Веденин дождался, когда Валера закончил обедать, расплатился и поспешил к причалу. Еще издали увидел силуэт знакомого катера, и гнев его пропал.

Шубенко лихо пришвартовал катер. Загорелый так, что брови на кирпичного цвета лице выделялись пучками выгоревшей травы, улыбающийся, ступил на пристань и протянул руку Веденину. Тому ничего другого не оставалось, как ответить.

— Здравия желаю, Юрий Григорьевич, — пробасил мичман. — Каким это ветром вас к нам в такую ненастную погоду занесло?

— Северным, северным, Борис Георгиевич, — холодно ответил Веденин. — Разве вас не предупредили, чтобы вы никуда не отлучались?

— Почему не предупредили, Юрий Григорьевич? Предупредили.
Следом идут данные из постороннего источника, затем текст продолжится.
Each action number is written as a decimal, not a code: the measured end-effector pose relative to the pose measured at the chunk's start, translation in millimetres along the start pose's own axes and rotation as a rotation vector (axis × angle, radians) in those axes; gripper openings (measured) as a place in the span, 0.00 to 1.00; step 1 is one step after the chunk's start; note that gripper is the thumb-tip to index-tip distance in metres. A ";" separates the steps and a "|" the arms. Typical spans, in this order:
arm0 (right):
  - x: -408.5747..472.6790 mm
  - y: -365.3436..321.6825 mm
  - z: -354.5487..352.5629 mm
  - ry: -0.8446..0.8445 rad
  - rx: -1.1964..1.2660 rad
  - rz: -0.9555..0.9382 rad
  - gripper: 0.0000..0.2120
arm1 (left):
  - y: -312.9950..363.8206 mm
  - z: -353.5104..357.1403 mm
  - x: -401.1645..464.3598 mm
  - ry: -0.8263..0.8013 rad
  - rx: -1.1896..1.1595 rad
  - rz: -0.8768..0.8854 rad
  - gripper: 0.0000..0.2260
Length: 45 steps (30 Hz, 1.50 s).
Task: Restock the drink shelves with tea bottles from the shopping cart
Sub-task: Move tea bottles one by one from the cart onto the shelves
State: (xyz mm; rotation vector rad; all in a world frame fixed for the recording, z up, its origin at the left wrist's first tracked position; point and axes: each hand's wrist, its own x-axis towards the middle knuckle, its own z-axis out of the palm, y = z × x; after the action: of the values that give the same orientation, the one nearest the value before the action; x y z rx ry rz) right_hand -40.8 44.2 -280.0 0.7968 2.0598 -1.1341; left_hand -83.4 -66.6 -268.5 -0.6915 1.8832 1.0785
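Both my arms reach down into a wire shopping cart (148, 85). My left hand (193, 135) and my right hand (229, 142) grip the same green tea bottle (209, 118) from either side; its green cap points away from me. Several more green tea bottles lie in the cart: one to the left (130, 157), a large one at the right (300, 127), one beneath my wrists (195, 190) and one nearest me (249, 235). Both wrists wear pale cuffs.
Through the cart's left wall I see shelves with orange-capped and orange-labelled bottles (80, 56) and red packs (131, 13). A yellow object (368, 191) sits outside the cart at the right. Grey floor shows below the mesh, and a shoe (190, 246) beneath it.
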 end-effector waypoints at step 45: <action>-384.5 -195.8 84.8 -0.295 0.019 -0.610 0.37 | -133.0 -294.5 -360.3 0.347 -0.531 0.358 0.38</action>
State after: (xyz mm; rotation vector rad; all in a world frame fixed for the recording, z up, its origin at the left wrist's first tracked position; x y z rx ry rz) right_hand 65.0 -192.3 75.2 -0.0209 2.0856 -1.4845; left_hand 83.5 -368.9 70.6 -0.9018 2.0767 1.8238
Только беда в том, что мичман Шубенко один, а начальников много. Начальник полигона приказал ждать, а начальник погранзаставы приказал переправить на мыс двух военных. По уставу — выполняется последнее приказание…

Да, устав этот служака знает, все делает — комар носа не подточит: «Мне приказали… я выполнял…» Но на всякого мудреца, говорят, довольно простоты. Посмотрим, как он запоет в другой ситуации.

— Пройдемте на катер, — тоже приказным тоном сказал Веденин и ступил на трап. — Где мы с вами можем поговорить, чтобы нам никто не мешал?

— Да… в любом месте, — сразу сник мичман. — Хоть в моем кубрике. А, собственно, что случилось?

— Потом объясню. Принесите вахтенный журнал.

— Есть! — вытянулся мичман, еще более обескураженный, и неохотно поплелся на мостик.

Веденин подождал его, пропустил как хозяина вперед и спустился за ним в кубрик. Сел за столик. Шубенко стоял, держа журнал под мышкой.

— Давайте сюда, — протянул руку к журналу Веденин.

Шубенко взял журнал из-под мышки, но отдавать не торопился.

— Двадцать восьмое сентября. Давайте, я сам разберусь.

Шубенко неохотно протянул журнал.

Веденин нашел нужные записи: «8.26 — отдали швартовы, вышли из бухты, 8.30 — установили связь с „Поляной“. 8.57 — увидели самолет. 9.00 — „Альбатрос“ отделился от самолета. 9.08 — приводнился „Альбатрос“. 9.16 — вышли в заданную точку: широта… долгота… 9.21 — спустили шлюпку на воду. 9.29 — подошли к „Альбатросу“. 9.38 — подняли „Альбатроса“ на борт шлюпки…»

Да, Шубенко службу знает, все расписано по минутам.

— А почему так долго вы шли в район приводнения испытателя? — задал первый вопрос Веденин.

Шубенко заглянул в журнал.

— Восемь минут, разве это долго? Ветер был порывистый, три-пять баллов, и «Альбатрос» мог ненароком угодить на катер. Потому мы и не спешили.

Ответ логичный, убедительный. По той же причине и шлюпка долго подходила к испытателю. А вот поднимать его в шлюпку явно не торопились.